• Work task
After locating the line that contains "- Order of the" in the data below, set down exactly that line and each one after it through the line that contains "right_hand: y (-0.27", and nothing more.

• The data
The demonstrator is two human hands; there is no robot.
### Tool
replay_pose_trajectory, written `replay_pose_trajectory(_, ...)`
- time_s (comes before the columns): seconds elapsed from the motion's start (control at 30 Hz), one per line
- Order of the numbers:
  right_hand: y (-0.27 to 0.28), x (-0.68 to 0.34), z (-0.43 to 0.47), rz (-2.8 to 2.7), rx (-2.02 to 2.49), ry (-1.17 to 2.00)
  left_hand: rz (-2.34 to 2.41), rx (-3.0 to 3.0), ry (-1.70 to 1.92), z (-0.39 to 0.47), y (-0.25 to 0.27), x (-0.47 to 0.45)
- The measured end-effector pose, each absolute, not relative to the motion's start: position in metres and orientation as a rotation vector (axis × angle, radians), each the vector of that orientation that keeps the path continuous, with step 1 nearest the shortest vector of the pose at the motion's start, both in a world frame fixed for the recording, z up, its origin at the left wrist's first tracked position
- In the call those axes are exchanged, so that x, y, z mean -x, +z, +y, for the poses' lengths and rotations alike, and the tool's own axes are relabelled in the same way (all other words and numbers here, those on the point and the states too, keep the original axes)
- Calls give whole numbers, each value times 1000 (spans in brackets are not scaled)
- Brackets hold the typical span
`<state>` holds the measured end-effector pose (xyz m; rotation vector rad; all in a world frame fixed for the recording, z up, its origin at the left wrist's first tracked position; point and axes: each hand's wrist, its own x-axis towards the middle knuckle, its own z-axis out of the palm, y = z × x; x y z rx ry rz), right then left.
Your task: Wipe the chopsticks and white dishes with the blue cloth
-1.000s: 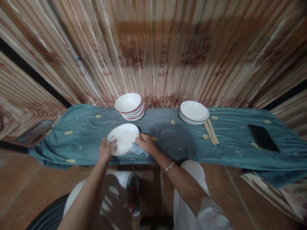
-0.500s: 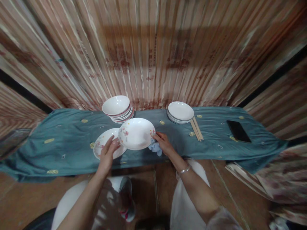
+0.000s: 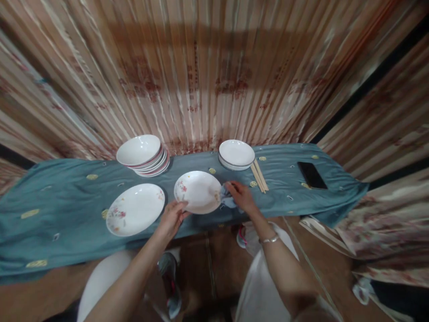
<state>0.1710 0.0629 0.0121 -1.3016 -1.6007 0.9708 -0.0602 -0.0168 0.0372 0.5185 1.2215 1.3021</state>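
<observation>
A white plate with a floral rim (image 3: 198, 191) is in front of me, gripped at its lower left edge by my left hand (image 3: 173, 218). My right hand (image 3: 239, 196) is closed on a light blue cloth (image 3: 228, 197) at the plate's right rim. To the left, a second floral plate (image 3: 137, 209) lies on the tablecloth. Whether the gripped plate touches the table I cannot tell.
Several stacked bowls (image 3: 139, 151) stand at the back left of the teal tablecloth (image 3: 80, 197). A stack of dark-rimmed plates (image 3: 236, 153) is at the back, with wooden chopsticks (image 3: 259, 176) beside it. Farther right lies a black phone (image 3: 311, 175). A curtain (image 3: 201, 67) hangs behind.
The held plate has moved right, off the other floral plate, which now shows whole. My left hand has taken its lower left edge. The view has shifted to the right.
</observation>
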Motion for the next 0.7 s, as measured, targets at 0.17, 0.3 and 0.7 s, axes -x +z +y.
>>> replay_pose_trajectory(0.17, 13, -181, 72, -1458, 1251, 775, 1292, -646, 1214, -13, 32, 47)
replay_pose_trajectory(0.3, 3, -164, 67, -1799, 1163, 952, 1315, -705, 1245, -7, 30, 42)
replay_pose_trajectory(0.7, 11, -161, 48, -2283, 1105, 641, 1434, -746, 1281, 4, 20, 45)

• Result of this task
- Order of the numbers:
  right_hand: y (-0.27 to 0.28), x (-0.68 to 0.34), z (-0.43 to 0.47), rz (-2.8 to 2.7), rx (-2.02 to 2.49), ry (-1.17 to 2.00)

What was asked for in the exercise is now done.